Task: From first line to last, copy the listing exactly and omit its pictures.

=== Data for processing ===

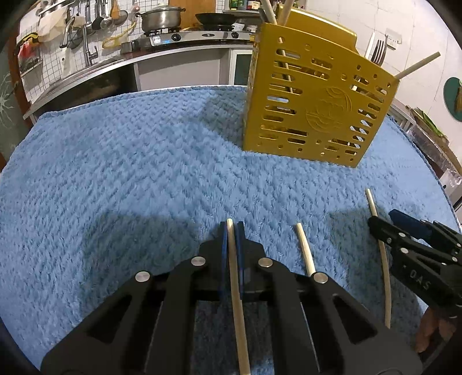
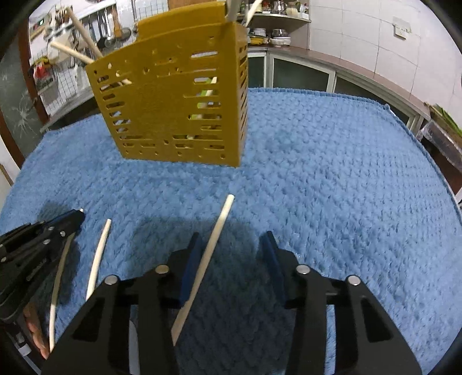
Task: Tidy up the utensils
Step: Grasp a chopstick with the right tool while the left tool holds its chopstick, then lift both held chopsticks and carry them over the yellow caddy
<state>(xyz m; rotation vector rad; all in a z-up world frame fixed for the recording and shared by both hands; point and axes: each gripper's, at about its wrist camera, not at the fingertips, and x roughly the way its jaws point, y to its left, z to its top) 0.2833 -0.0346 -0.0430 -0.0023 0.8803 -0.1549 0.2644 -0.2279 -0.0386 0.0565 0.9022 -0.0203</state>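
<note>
A yellow slotted utensil holder (image 1: 314, 106) (image 2: 173, 101) stands on the blue towel, with several chopsticks and a fork (image 1: 378, 52) sticking out of it. My left gripper (image 1: 231, 225) (image 2: 76, 215) is shut on a pale chopstick (image 1: 235, 282) (image 2: 57, 282) that runs back between its blue pads. A second chopstick (image 1: 304, 251) (image 2: 98, 256) lies loose on the towel just to its right. My right gripper (image 2: 232, 236) (image 1: 384, 220) is open around a third chopstick (image 2: 210, 253) (image 1: 385, 277). That chopstick lies close along the left pad, and the right pad stands well clear of it.
The blue towel (image 1: 130, 161) (image 2: 332, 173) covers the whole table. Behind it run a counter with a stove (image 1: 199, 36), a pot (image 1: 160, 18), a pan and a sink, plus hanging utensils. A person's fingers (image 1: 427, 331) show under the right gripper.
</note>
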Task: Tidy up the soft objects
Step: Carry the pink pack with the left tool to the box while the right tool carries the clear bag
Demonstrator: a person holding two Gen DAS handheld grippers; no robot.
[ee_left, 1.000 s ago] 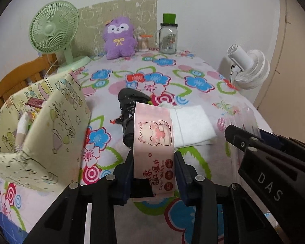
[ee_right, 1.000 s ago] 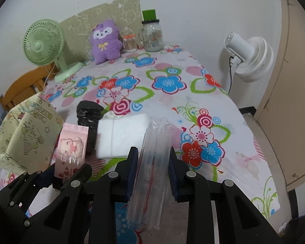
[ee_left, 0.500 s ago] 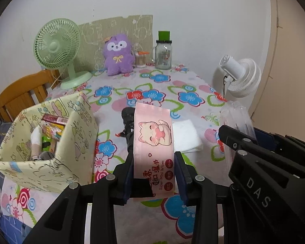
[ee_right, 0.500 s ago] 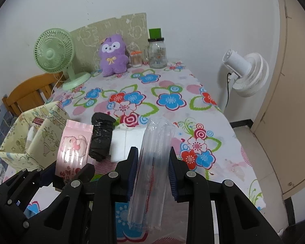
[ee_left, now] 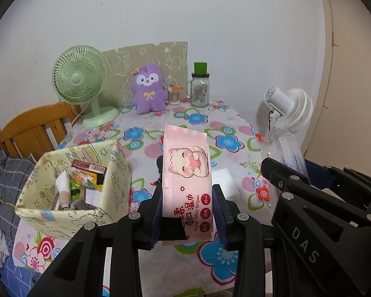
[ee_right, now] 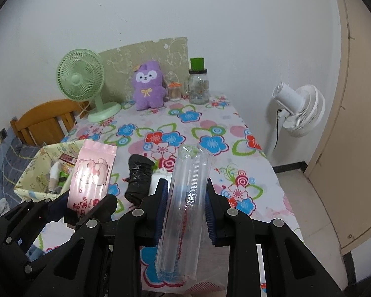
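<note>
So both claws are loaded and held up over the flowery tablecloth. Left gripper is clamped on a pink wet wipes pack with a cartoon cat on it, standing upright between the pads. Right gripper is squeezed onto a clear plastic sleeve, also upright.

Left wrist view looks straight down into the yellow patterned box at the left, with small packets and a white bundle inside. Right wrist view only catches that box's rim, partly behind the wipes.

Right wrist view shows the black rolled bundle lying on the table between the two grippers; from the left camera it's almost fully hidden behind the wipes. Left view shows a white folded cloth just right of the pack.

Purple plush, green fan and glass jar line the far wall
</note>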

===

Exercise response:
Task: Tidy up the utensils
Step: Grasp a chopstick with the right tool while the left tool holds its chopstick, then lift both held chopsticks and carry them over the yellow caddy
<state>(xyz m; rotation vector rad; all in a z-up world frame fixed for the recording and shared by both hands; point and axes: each gripper's, at about its wrist camera, not at the fingertips, and x roughly the way its jaws point, y to its left, z to its top) 0.2833 -0.0346 -0.0430 -0.0023 0.8803 -0.1549 0.2644 -0.2279 -0.0386 0.0565 0.9022 -0.0203</state>
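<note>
A yellow slotted utensil holder (image 1: 314, 106) (image 2: 173, 101) stands on the blue towel, with several chopsticks and a fork (image 1: 378, 52) sticking out of it. My left gripper (image 1: 231, 225) (image 2: 76, 215) is shut on a pale chopstick (image 1: 235, 282) (image 2: 57, 282) that runs back between its blue pads. A second chopstick (image 1: 304, 251) (image 2: 98, 256) lies loose on the towel just to its right. My right gripper (image 2: 232, 236) (image 1: 384, 220) is open around a third chopstick (image 2: 210, 253) (image 1: 385, 277). That chopstick lies close along the left pad, and the right pad stands well clear of it.
The blue towel (image 1: 130, 161) (image 2: 332, 173) covers the whole table. Behind it run a counter with a stove (image 1: 199, 36), a pot (image 1: 160, 18), a pan and a sink, plus hanging utensils. A person's fingers (image 1: 427, 331) show under the right gripper.
</note>
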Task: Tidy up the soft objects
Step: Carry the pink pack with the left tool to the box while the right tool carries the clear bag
Demonstrator: a person holding two Gen DAS handheld grippers; no robot.
[ee_left, 1.000 s ago] 
[ee_right, 1.000 s ago] 
[ee_left, 0.500 s ago] 
[ee_right, 0.500 s ago] 
[ee_left, now] 
[ee_right, now] 
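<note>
So both claws are loaded and held up over the flowery tablecloth. Left gripper is clamped on a pink wet wipes pack with a cartoon cat on it, standing upright between the pads. Right gripper is squeezed onto a clear plastic sleeve, also upright.

Left wrist view looks straight down into the yellow patterned box at the left, with small packets and a white bundle inside. Right wrist view only catches that box's rim, partly behind the wipes.

Right wrist view shows the black rolled bundle lying on the table between the two grippers; from the left camera it's almost fully hidden behind the wipes. Left view shows a white folded cloth just right of the pack.

Purple plush, green fan and glass jar line the far wall
</note>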

No other output is needed; the exercise is complete.